▶ Exercise goal: Scan the entries below, and for each line that includes the word "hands", make a copy.

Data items
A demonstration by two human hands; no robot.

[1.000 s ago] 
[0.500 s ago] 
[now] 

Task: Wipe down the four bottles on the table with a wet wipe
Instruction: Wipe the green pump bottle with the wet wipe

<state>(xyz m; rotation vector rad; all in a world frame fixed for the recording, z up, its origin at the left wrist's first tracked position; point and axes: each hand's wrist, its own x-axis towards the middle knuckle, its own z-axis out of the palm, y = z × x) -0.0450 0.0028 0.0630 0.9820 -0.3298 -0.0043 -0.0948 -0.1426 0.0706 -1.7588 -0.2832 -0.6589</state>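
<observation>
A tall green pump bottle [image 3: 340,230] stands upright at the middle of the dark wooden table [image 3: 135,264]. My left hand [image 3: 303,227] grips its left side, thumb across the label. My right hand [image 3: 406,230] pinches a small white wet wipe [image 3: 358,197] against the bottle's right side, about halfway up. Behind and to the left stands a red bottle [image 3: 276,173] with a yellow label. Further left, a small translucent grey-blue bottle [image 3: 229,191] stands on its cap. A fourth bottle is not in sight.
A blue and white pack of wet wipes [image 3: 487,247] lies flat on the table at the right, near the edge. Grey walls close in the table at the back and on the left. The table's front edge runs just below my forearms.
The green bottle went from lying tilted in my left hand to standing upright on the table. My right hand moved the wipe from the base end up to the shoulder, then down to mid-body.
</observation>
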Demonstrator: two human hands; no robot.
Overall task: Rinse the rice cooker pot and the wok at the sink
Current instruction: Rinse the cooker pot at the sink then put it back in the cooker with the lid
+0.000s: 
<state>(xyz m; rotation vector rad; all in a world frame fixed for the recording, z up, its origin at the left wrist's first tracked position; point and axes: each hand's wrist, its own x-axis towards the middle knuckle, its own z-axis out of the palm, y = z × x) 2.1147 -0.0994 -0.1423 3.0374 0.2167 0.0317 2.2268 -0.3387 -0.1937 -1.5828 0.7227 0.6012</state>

▶ Completed exercise:
A demonstration by two human hands; no robot.
Demonstrator: two human hands; no robot.

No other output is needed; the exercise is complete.